▸ **Your goal**: Counting the line with "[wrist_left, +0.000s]" as the last one, copy out the lines of the data exactly from the first onward.

▸ **Dataset**:
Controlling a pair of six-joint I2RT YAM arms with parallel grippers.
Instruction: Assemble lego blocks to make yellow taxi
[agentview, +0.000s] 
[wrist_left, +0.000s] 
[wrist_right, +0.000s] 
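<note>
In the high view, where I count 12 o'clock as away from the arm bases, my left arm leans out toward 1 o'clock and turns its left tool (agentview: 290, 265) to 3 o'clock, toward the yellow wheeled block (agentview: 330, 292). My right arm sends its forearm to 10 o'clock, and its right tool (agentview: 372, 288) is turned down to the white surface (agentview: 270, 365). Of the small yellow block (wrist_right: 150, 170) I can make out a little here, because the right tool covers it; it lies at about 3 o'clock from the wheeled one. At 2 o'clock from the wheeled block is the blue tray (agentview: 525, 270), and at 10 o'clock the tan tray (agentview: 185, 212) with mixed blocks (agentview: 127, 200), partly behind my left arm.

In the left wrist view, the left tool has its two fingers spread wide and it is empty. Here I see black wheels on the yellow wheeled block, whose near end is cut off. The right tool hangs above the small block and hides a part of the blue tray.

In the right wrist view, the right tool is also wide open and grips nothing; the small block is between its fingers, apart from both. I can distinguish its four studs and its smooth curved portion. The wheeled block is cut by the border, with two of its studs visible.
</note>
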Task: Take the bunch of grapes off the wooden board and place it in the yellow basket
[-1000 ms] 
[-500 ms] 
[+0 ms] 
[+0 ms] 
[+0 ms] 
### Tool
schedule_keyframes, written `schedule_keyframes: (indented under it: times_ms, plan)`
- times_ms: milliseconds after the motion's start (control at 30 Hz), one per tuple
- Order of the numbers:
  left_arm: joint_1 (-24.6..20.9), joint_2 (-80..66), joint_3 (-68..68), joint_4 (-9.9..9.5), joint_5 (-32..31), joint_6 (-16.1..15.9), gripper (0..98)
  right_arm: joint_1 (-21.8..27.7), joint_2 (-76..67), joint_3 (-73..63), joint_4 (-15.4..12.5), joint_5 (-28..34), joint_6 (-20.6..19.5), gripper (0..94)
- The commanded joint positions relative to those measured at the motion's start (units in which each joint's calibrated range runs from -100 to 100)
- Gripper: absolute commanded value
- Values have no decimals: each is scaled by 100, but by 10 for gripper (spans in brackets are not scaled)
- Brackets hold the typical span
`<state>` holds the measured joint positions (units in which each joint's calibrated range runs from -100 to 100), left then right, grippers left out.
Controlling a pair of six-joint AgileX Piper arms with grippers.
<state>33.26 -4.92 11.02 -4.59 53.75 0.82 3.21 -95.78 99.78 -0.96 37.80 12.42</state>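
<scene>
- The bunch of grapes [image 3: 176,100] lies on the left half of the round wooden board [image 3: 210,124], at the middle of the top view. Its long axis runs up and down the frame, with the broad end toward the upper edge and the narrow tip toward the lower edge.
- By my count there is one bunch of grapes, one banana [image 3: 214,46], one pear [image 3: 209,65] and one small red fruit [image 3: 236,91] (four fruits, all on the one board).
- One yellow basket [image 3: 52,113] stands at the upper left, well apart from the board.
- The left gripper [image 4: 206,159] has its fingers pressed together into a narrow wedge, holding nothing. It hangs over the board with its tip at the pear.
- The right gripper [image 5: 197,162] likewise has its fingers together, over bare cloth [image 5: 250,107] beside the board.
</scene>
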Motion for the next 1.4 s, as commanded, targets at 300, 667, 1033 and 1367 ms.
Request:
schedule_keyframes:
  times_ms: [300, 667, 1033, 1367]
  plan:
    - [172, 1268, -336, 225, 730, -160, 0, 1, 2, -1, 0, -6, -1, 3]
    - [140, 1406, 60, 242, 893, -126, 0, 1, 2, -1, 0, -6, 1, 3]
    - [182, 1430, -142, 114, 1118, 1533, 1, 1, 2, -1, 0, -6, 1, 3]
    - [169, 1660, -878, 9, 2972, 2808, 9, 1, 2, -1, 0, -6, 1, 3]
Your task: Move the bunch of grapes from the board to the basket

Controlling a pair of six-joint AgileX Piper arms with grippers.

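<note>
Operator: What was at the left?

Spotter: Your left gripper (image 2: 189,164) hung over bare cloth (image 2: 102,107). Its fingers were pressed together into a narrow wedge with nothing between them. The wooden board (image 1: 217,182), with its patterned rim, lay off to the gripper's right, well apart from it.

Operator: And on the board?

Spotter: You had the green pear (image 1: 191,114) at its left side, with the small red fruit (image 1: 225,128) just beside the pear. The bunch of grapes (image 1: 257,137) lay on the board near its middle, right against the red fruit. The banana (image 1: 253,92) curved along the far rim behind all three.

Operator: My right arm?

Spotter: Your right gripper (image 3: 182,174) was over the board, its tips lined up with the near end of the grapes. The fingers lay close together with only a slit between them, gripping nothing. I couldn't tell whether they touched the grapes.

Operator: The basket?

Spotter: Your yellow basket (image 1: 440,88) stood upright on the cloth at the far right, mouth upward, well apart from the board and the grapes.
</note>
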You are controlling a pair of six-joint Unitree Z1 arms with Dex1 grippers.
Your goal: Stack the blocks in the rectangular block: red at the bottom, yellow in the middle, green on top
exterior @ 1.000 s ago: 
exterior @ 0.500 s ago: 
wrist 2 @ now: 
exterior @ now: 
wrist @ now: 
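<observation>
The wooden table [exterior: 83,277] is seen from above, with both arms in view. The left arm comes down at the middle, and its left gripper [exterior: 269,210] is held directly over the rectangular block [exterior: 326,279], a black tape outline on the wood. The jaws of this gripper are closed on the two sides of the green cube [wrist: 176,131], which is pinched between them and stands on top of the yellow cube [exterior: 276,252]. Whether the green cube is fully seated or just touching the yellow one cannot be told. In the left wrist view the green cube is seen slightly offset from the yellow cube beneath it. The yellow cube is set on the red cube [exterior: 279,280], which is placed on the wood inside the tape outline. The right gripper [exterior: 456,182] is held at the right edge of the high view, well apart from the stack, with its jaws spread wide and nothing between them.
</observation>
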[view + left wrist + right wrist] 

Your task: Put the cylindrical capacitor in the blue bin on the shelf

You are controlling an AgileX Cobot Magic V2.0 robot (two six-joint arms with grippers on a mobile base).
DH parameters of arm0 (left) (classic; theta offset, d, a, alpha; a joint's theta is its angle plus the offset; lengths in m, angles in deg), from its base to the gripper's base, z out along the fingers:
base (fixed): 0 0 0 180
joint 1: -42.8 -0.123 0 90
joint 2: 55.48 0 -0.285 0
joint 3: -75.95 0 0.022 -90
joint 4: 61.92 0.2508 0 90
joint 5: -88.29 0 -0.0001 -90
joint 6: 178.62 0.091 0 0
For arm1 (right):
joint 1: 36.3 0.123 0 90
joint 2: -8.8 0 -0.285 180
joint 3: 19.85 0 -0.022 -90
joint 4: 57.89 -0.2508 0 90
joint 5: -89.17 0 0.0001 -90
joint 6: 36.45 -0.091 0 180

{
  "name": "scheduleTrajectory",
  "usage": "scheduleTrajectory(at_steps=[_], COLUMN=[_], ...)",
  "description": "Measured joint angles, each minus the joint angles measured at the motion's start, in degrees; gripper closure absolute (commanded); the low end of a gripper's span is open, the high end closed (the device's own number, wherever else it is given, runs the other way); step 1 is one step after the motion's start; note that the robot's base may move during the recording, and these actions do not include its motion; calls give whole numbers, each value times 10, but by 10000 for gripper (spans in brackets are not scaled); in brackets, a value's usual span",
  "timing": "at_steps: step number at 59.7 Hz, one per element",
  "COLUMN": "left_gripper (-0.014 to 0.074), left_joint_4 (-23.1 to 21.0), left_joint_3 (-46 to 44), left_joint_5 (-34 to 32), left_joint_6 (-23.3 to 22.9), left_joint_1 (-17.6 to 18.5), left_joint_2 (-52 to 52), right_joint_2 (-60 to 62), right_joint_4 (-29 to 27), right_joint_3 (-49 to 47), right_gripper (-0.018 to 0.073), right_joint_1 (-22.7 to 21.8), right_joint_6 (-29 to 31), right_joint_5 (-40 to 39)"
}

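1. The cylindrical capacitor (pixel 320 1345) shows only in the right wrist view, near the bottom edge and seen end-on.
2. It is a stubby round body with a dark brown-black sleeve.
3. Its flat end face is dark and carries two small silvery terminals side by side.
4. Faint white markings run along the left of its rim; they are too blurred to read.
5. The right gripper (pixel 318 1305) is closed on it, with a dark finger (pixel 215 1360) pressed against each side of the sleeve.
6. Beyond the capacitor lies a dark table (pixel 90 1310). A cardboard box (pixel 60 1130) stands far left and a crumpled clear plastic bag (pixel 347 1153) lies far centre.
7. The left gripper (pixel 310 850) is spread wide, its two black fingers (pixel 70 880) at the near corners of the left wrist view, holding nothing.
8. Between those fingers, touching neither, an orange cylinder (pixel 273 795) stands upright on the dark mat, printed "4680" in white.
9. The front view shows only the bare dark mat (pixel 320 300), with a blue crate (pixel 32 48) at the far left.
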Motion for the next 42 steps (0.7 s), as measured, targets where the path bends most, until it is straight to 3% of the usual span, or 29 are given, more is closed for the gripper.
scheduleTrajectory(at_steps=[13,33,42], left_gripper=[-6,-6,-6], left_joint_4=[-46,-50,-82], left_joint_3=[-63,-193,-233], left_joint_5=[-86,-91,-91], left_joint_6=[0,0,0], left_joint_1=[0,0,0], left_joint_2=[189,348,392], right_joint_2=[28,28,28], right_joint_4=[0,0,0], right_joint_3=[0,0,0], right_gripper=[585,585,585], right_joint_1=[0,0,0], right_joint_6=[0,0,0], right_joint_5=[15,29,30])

▸ **Completed exercise**:
Controlling a pair of six-joint I2RT YAM arms with parallel grippers.
Instruction: Assemble lego blocks to make yellow taxi
[agentview, +0.000s] 
[wrist_left, +0.000s] 

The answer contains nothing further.